Please reproduce exactly the lines from the start of the records through the one containing "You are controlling", and nothing more.

___ Task inputs ___

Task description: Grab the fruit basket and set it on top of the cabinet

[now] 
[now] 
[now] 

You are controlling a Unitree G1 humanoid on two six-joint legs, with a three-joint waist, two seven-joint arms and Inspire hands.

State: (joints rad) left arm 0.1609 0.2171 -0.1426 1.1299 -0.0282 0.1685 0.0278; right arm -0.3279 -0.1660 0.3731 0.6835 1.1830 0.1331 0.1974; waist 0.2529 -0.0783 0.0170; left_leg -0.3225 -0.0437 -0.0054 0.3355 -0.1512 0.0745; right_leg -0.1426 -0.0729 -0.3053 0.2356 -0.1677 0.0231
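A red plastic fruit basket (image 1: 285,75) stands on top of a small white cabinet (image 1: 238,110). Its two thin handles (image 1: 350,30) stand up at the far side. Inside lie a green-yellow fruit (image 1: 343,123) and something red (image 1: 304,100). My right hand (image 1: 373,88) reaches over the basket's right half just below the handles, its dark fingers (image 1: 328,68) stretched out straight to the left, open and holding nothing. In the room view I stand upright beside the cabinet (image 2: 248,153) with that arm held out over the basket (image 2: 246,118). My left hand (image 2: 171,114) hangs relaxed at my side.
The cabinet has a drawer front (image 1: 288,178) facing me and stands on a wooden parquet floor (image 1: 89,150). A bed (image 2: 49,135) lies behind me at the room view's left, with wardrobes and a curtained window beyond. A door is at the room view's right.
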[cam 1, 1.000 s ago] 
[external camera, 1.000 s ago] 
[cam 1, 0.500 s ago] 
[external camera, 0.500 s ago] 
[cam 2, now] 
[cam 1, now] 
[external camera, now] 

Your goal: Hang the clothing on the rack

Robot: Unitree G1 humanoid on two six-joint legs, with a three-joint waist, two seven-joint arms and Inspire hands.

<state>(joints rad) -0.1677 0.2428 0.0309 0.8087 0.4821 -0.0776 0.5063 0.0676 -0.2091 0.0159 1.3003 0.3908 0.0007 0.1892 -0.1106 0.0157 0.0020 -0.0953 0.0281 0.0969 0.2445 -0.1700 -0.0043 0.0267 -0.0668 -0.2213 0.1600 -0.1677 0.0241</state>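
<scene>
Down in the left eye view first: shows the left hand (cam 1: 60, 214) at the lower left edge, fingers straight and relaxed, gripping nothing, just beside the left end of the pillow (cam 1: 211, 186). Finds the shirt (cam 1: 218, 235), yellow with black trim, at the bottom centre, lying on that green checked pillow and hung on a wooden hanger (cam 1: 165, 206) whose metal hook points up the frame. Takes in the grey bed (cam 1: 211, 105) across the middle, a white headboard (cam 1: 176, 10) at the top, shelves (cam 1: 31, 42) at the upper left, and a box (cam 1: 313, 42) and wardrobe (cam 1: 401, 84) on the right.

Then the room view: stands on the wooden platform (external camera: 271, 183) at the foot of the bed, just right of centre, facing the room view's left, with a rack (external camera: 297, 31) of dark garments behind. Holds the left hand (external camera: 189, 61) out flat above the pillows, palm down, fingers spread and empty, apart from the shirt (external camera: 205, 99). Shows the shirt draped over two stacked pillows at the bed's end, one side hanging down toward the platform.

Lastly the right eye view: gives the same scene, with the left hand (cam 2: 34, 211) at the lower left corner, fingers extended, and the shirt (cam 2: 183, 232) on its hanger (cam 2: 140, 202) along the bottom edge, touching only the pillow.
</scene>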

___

**Answer to this task**.
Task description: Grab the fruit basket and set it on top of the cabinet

[now] 
[now] 
[now] 

You are controlling a Unitree G1 humanoid on two six-joint legs, with a three-joint waist, two seven-joint arms and Inspire hands.

There is no more to the exercise.